January 29, 2001
http://www.informationweek.com//822/apps.htm
The Well-Mannered Application
The distributed nature of E-commerce applications requires better and more precise measurements for performance and reliability. The advent of ASP-provided applications adds yet another wrinkle to the application performance challenge.
By Steve Steinke, Network Magazine
t's hard enough to get networked applications deployed and running. But increasingly, the performance of crucial applications needs to be monitored and controlled.
Two trends are propelling and complicating the need for performance management. First, the near ubiquity of the Internet Protocol and the declining cost of network throughput make application outsourcing more feasible than ever. Second, many critical apps are distributed across multiple architectural tiers and independently controlled networks.
The implications of these trends warrant examination. Companies may choose to turn over components of their applications to application service providers, management service providers, or some other sort of service company.
However, service providers will rarely be able to justify taking over an application crucial to their enterprise customers without negotiating a service-level agreement. A traditional SLA, such as one used for frame relay or Internet connectivity that specifies aggregate measurements like uptime averaged over a month, won't do. The service-level agreement for a specific critical application must be detailed and granular.
Certainly, applications need to be available. But the sort of availability that, say, an Internet service provider might guarantee--for instance, 99.7% uptime for the month--tells you very little about the customer experience. Those 2.16 hours (0.3% of 30 days) of downtime may be at peak demand times, or they may coincide with users' most important deadlines. In many circumstances, average monthly uptime is inconsequential to users.
One of the most commonly desired requirements for applications is a short and predictable response time. A few ISPs are willing to include latency in their SLAs, though they generally restrict the circumstances to such an extent that the guarantee has little value. Most commonly, only traffic that remains on the ISP's network is guaranteed. In addition, it's a common practice to average latency measures over periods as long as a month, which, like the gross availability measure, may correlate imperfectly with real-time user experiences. Useful response-time measures should be taken as they occur and should be reported immediately, as well as averaged over longer periods.
Application users have a number of other service-level measures that provide a closer tie to their actual experiences than gross uptime or delay. For example, the percentage of transactions that run to completion may be more important than minor delays. It may be important to know percentages of customers that fill out complete forms and then abandon the transaction. The measurements that matter to a user in a real-time videoconference won't be geared so much to discrete transactions as to the details of factors such as latency and jitter. In many cases, some of the most interesting performance metrics are specific to a particular application. Not only are commonly guaranteed network performance specifications irrelevant to users, but generic application-layer performance specs may also fail to indicate acceptable performance.

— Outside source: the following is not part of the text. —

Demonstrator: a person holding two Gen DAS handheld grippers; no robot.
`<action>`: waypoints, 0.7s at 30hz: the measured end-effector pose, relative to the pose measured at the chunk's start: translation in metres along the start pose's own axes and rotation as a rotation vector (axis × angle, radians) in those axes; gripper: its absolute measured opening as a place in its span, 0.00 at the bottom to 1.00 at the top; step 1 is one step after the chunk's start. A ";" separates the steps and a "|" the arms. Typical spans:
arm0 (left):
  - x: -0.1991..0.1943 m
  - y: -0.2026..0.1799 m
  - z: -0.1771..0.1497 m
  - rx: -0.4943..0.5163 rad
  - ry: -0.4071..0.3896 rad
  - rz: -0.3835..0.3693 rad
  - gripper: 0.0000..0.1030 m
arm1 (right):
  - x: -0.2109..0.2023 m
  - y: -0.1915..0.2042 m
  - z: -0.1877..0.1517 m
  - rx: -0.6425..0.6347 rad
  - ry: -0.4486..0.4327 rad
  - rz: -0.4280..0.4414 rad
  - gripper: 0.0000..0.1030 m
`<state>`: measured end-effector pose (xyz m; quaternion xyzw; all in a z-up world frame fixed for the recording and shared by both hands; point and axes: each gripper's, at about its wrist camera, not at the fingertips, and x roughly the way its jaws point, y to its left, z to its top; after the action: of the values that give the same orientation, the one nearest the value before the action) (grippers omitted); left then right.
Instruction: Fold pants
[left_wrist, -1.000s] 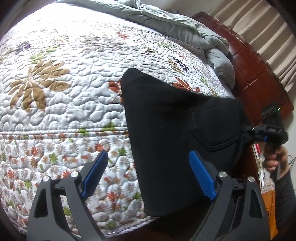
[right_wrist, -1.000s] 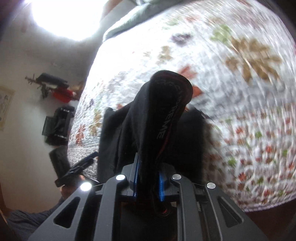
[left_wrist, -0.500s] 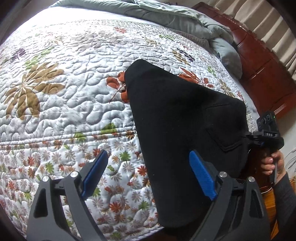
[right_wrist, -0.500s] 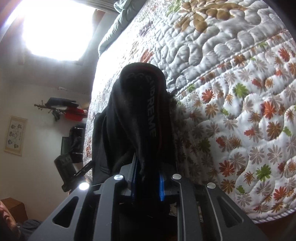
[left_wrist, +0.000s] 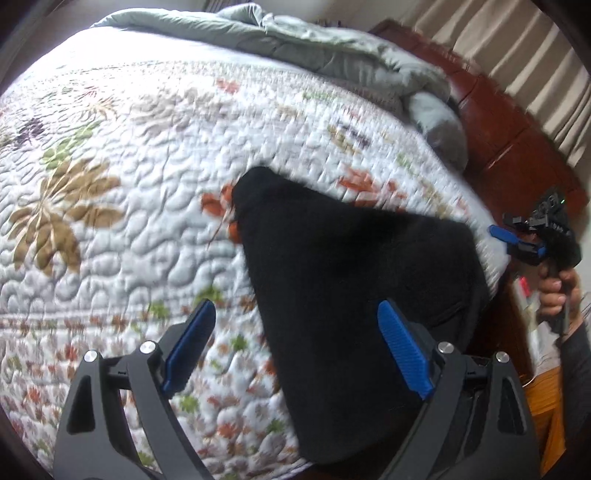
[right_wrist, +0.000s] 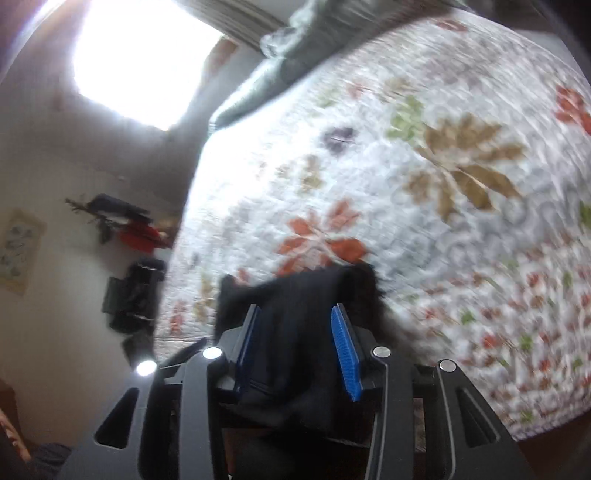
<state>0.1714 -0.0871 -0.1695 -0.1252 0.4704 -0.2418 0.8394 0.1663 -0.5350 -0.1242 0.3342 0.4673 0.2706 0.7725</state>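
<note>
Nearest, the left gripper (left_wrist: 295, 347) hangs over the near edge of the bed (left_wrist: 110, 258), its blue fingers (left_wrist: 402, 350) spread wide and empty. The black pants (left_wrist: 351, 288) lie flat on the floral quilt, one end draped over that near edge, partly under the left gripper. At the pants' right-hand end sits the right gripper (right_wrist: 295, 343); its fingers (right_wrist: 343, 350) have just been parting, with black cloth between them, loose against the pads. A hand (left_wrist: 554, 291) grips its handle. Beyond the pants, a grey blanket (left_wrist: 332, 55) is bunched at the bed's far side by the wooden headboard (left_wrist: 517, 147).
</note>
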 end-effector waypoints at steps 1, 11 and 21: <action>0.000 0.000 0.006 -0.009 -0.007 -0.016 0.87 | 0.013 0.005 0.005 -0.008 0.019 0.018 0.40; 0.047 0.007 0.051 -0.053 0.075 0.055 0.87 | 0.077 -0.055 0.004 0.081 0.136 0.029 0.06; 0.061 0.024 0.046 -0.095 0.110 0.045 0.87 | 0.069 -0.086 -0.011 0.094 0.137 0.038 0.00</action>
<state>0.2441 -0.0995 -0.2004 -0.1408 0.5293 -0.2071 0.8106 0.1946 -0.5356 -0.2313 0.3595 0.5246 0.2853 0.7170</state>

While the increasing demand for detailed SLAs calls for client-centric management, the demand for end-to-end management requires insight into network elements and servers that may not be instrumented for performance measurement. New n-tier application architectures aren't necessarily rolled out with integrated management capabilities (see diagram, p. 69). Application servers that process the business logic of an application, database servers that feed data to the application server, load-balancing devices, firewalls, and virtual private network processors all may contribute to application degradation. Ideally, these devices should have granular performance-management capabilities.
The situation is further complicated for critical applications because many of these architectural components will be duplicated (or triplicated) for redundant operation.
Successful end-to-end performance management isn't the end of the struggle. Typically, transactions and other application events are only interesting as part of a business process. For example, taking an order from a customer is part inventory management, shipping, and accounts receivable. The aim isn't to manage a technical operation with servers, disk arrays, routers, and so forth, but to make business processes efficient and pleasant for customers, suppliers, partners, and employees.
Application performance management vendors have traditionally addressed three management techniques. One, with roots in the world of mainframe applications, is for programmers to insert markers or break points within apps. The performance statistics are written to a file or communicated to another program at each crucial step to be monitored.
The second technique involves sucking up all or selected parts of the traffic on the network, correlating requests with replies, and inferring application performance based on packet analysis.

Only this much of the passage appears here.